━━ Data

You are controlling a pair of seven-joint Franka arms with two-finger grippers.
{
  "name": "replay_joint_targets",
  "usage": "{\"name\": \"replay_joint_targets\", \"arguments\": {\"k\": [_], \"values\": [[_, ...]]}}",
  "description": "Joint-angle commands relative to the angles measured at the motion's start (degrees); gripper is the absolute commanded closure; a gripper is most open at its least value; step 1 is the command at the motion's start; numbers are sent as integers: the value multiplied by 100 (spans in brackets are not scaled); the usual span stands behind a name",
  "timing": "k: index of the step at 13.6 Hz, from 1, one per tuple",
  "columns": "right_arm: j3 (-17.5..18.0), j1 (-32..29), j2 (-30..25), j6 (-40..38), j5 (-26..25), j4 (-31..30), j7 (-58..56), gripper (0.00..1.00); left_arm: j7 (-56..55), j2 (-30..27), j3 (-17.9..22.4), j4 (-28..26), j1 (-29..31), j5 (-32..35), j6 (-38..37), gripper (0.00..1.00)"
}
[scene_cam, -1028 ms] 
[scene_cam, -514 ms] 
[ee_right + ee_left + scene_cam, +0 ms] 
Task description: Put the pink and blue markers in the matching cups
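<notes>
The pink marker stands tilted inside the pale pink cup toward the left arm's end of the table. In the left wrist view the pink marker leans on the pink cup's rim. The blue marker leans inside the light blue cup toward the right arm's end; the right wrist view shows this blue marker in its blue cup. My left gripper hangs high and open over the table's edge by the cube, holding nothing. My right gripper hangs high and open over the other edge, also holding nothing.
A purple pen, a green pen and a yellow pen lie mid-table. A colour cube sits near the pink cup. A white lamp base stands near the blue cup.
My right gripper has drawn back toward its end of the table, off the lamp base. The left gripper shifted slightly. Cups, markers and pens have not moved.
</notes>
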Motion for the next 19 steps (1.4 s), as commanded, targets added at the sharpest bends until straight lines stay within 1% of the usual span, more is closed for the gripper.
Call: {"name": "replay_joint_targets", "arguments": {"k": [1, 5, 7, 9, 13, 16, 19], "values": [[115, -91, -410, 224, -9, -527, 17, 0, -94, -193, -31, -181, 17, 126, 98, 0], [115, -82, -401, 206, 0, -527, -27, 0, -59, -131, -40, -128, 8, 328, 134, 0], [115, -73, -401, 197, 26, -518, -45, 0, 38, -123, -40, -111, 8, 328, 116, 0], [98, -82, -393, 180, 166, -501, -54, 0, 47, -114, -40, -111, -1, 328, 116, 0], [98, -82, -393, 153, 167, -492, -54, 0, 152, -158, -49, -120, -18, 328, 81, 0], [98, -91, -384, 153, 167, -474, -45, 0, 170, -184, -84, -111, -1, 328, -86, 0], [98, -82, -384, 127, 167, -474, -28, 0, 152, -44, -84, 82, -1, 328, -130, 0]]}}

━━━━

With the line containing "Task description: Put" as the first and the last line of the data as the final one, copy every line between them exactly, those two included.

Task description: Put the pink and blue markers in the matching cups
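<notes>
The pink marker stands tilted inside the pale pink cup toward the left arm's end of the table. In the left wrist view the pink marker leans on the pink cup's rim. The blue marker leans inside the light blue cup toward the right arm's end; the right wrist view shows this blue marker in its blue cup. My left gripper hangs high and open over the table's edge by the cube, holding nothing. My right gripper hangs high and open over the other edge, also holding nothing.
A purple pen, a green pen and a yellow pen lie mid-table. A colour cube sits near the pink cup. A white lamp base stands near the blue cup.
My right gripper has drawn back toward its end of the table, off the lamp base. The left gripper shifted slightly. Cups, markers and pens have not moved.
</notes>
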Motion for the next 19 steps (1.4 s), as commanded, targets added at the sharpest bends until straight lines stay within 1% of the usual span, more is closed for the gripper.
Call: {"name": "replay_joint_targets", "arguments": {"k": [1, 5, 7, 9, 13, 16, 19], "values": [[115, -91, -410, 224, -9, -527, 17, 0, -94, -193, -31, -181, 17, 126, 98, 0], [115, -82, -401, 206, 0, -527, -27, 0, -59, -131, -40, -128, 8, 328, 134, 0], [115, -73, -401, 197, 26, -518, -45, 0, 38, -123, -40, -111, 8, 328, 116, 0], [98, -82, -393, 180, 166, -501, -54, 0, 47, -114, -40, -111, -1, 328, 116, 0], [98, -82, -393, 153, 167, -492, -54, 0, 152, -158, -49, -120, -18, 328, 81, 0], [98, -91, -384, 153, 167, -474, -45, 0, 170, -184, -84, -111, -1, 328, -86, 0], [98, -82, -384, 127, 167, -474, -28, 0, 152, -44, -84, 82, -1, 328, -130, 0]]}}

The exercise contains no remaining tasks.